Slama, T. G. et al. reported that the Gc2 polysaccharide derived from lipopolysaccharide of N. gonorrhoeae cell wall antigens was immunochemically detectable in PMN-containing fluids 2 to 6 hours after the bacterial cells had been phagocytized. Since unlysed PNM were used, the lipopolysaccharide detected was external to the PMN and there is no report by the authors of lysis of the PMN to increase the concentration of the antigens to be detected. After 24 hours, the same PMN-containing fluids did not react with specific antisera. Attempts to culture the bacteria from PMN-containing fluids 6 hours after phagocytosis indicated that the fluids were sterile. Results showed that both culture and immunochemical techniques for assay of N. gonorrhoeae using PMN-containing fluids with intact PMN cells were applicable, but only on a transient basis over a relatively short period. [Slama, T. G. et al., Sex Transm Dis., 9, 70-73 (1982).]
Friedlander, Infection and Immunity, Volume 22, 148-154 (1978), reports an assay for measurement of microbial killing by phagocytes. This method assumes that release of soluble radioactively labelled DNA from the microbe is direct evidence of cell death. As noted by Friedlander, since the standard assay condition did not include lysis of the phagocytes, all radioactivity detected must have been external to the phagocytes. When the phagocytes were lysed prior to testing for soluble radioactivity, no additional radioactivity was detected. This indicated that the soluble degraded DNA did not accumulate in the phagocytes, but rather was immediately released.

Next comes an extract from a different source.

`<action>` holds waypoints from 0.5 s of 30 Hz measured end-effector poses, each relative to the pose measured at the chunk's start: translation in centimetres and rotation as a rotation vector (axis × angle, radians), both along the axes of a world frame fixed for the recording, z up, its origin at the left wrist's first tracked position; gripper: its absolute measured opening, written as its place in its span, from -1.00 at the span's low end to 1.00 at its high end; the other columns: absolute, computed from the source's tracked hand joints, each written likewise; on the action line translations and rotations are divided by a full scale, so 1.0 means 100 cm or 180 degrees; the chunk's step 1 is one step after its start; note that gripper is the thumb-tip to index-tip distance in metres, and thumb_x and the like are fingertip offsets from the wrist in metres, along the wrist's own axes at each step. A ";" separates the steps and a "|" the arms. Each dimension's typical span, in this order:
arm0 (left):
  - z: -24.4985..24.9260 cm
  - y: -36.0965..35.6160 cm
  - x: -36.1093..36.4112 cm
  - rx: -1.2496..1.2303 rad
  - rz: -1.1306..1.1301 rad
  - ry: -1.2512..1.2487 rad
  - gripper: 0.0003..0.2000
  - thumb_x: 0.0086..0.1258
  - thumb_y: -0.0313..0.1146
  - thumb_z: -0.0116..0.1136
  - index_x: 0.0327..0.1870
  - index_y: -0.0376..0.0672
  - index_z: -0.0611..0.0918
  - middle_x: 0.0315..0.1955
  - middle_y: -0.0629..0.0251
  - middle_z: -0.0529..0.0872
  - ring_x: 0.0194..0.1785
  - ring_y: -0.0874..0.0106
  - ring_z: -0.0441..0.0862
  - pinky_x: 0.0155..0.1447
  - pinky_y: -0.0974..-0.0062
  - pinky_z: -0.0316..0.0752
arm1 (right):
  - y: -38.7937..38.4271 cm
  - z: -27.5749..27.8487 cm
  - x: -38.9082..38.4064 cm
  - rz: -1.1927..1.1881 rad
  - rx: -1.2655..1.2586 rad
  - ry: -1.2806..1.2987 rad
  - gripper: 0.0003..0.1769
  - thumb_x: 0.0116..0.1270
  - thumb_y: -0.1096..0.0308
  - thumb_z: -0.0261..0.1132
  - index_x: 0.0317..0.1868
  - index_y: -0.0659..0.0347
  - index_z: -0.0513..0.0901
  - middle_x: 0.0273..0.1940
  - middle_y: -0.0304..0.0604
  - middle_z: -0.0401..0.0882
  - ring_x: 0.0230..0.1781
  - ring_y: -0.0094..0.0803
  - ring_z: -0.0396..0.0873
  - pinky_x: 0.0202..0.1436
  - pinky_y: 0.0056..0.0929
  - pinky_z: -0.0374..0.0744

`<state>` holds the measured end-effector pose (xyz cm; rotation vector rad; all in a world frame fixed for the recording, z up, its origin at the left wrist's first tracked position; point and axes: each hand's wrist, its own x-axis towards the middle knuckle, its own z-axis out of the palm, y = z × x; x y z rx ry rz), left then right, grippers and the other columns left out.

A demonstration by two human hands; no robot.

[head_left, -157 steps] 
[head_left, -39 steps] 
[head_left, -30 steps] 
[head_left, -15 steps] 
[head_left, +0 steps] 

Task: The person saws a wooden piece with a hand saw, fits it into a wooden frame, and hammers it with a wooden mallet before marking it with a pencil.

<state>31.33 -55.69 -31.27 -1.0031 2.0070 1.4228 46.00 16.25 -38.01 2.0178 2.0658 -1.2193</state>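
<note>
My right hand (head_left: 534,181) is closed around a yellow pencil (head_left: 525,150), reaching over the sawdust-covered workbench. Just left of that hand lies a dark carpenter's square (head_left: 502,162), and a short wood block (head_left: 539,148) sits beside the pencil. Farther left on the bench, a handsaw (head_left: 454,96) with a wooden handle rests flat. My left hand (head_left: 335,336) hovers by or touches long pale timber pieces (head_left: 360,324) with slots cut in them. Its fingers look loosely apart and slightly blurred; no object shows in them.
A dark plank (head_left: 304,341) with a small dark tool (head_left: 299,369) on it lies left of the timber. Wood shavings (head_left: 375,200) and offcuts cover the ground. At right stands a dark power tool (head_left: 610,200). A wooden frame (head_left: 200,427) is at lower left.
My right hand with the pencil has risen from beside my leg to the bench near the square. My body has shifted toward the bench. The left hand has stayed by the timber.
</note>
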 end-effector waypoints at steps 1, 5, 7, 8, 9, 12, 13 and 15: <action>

Richards et al., U.S. Pat. No. 4,581,331, issued Apr. 8, 1986, report a method for detection of virus or viral antigens by lysing phagocytes, separating the soluble fraction containing the virus or viral antigen and then detecting the virus or viral antigen. The only specific lytic agent reported is purified saponin. Detector systems reported include tissue culture, immunoassay and nucleic acid hybridization.
It has been found that phagocyte lysates yielding nonviable products of pathogens subjected to the internal degradative processes of the phagocytes can be used to advantage in clinical diagnosis if one uses an immunoassay or hybridization based pathogen detection system rather than a culture based detection system. The degradative processes of the phagocyte have been found in at least two examples not to degrade antigens to the point where they can no longer be recognized by their complementary antibodies.